Here, we compared the prevalence of impaired fasting glucose (IFG), the pre-diabetic state of a schizophrenia population, with that of the Nutrition and Health Survey in Taiwan conducted between 1993 and 1996 (NAHSIT 1993–1996).3 A broader definition of IFG, that is, fasting plasma glucose ≥6.1 mmol/L, was adopted as reported in other epidemiological studies.4 NAHSIT subjects (989 men, 1159 women) within our defined age strata were compared with the schizophrenia population (369 men, 269 women).

Stratification by sex in the 19–44 age group demonstrated significant differences between the two populations in male patients (odds ratio [OR], 2.95; 95% confidence interval [CI]: 1.13–7.71, P = 0.021) and in female patients (OR, 6.19; 95%CI: 1.37–28.0, P = 0.023) in the risk of IFG; for the age range 45–64 there were no differences either in male patients (OR, 0.86; 95%CI: 0.37–1.96, P = 0.714) or female patients (OR, 1.07; 0.62–1.84, P = 0.802). The IFG prevalence in the schizophrenia population was significantly higher in the male and female patients for the 19–44 age range but not for the 45–64 age group when compared with the NAHSIT.

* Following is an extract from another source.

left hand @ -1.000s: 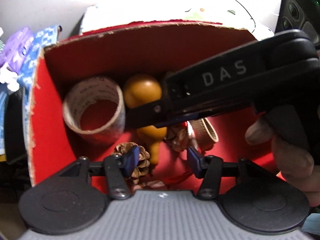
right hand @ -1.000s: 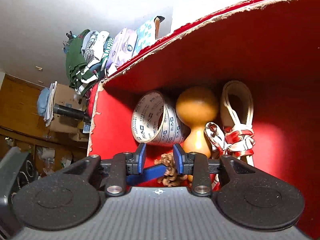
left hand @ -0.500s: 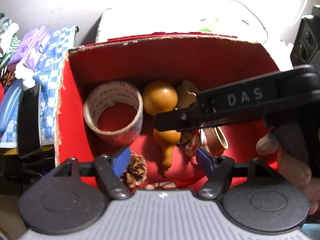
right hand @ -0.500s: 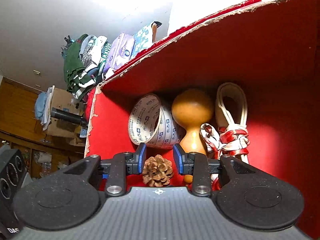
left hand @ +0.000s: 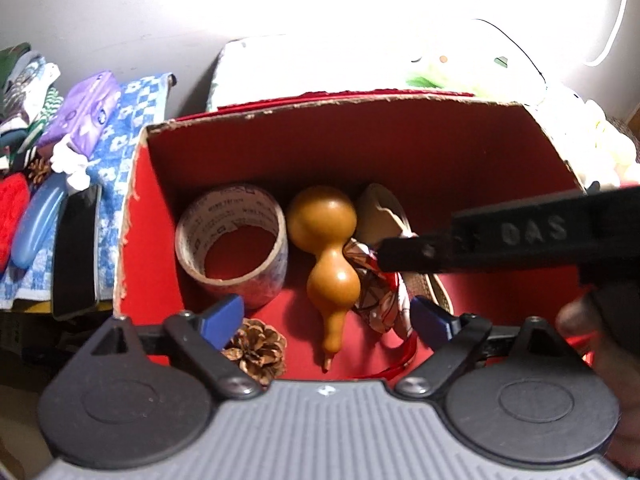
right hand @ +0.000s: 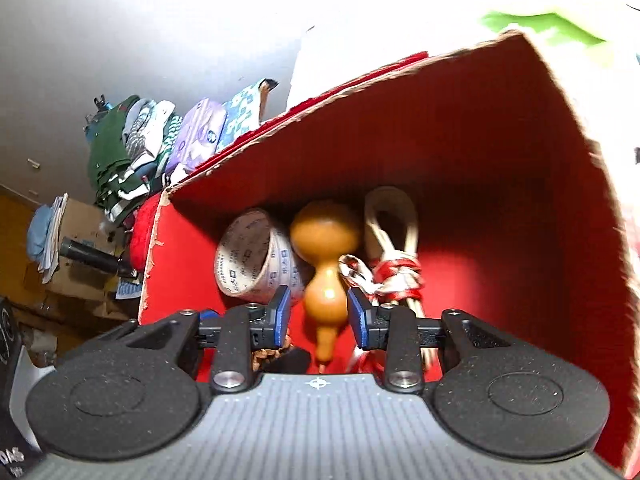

Our findings are in accordance with those of Hung et al. That the prevalence of IFG in older patients was not different from the elderly in NAHSIT, is possibly because the older strata of both populations carried similar risk of DM, that is, some young normal subjects without DM will develop DM when they get older. A shared biological susceptibility is suggested as demonstrated by an increased risk of DM in non-schizophrenic relatives, and linkage evidence that appears in both schizophrenia and type II DM.5

Received 16 August 2008; revised 2 October 2008; accepted 7 October 2008.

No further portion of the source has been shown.